# WORK TO BE COMPLETED
When a line below holds the string "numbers", show that line.

(RECORDED INFORMATION)

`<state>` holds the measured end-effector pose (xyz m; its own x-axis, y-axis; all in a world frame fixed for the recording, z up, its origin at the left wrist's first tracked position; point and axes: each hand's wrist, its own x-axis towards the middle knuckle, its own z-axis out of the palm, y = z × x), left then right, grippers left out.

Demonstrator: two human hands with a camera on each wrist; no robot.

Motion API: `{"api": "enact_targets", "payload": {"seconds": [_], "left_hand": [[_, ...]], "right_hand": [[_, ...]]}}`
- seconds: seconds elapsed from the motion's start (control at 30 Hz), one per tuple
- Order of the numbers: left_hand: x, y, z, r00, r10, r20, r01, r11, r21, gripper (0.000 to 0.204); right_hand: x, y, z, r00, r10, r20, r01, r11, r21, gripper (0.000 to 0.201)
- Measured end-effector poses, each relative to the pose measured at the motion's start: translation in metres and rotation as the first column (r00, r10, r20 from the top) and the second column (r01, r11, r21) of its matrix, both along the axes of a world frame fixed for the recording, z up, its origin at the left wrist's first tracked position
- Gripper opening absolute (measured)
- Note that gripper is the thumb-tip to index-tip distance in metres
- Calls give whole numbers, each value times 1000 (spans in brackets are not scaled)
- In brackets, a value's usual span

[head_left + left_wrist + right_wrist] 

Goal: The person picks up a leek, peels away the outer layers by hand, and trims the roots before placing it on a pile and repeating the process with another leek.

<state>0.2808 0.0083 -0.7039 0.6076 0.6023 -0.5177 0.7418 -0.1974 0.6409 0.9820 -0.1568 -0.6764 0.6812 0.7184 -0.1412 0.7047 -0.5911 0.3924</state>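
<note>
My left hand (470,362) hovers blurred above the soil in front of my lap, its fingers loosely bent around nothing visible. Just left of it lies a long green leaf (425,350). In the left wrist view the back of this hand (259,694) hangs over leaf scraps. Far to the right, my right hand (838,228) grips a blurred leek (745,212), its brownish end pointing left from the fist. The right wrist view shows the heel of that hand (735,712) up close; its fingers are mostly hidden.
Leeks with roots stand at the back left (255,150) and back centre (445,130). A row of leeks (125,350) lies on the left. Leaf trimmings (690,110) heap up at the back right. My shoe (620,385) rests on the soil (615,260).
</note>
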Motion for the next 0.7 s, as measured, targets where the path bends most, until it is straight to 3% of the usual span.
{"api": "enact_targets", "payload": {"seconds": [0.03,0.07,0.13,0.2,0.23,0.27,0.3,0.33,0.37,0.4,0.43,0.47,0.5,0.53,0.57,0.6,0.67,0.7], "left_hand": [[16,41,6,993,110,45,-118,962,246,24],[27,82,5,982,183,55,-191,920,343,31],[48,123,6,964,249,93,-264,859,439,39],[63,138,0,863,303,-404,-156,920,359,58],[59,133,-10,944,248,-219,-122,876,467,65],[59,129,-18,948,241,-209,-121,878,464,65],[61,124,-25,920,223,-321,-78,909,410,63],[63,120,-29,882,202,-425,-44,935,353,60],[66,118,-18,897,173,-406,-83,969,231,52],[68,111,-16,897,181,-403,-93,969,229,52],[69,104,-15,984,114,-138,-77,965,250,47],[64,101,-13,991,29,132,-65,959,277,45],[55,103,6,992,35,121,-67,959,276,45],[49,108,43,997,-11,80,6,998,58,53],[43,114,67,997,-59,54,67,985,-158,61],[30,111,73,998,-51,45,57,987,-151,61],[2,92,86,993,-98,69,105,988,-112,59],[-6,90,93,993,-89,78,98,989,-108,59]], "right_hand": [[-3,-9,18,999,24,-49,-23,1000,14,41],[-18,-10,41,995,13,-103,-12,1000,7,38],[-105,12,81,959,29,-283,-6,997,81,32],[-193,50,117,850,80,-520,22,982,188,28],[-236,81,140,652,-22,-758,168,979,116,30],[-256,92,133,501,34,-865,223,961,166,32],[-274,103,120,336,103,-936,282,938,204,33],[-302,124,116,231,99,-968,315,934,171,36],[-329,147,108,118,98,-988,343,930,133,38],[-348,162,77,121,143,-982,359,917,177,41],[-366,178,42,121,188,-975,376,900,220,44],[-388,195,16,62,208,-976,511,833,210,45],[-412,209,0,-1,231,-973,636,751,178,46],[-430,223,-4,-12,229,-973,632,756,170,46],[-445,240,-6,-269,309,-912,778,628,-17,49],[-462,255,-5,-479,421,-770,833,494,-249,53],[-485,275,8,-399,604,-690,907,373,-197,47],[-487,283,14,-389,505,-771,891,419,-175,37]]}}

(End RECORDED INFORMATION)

# TASK OUTPUT
- Order of the numbers: left_hand: x, y, z, r00, r10, r20, r01, r11, r21, gripper (0.000 to 0.204); right_hand: x, y, z, r00, r10, r20, r01, r11, r21, gripper (0.000 to 0.201)
- Calls give whole numbers, each value times 1000 (spans in brackets are not scaled)

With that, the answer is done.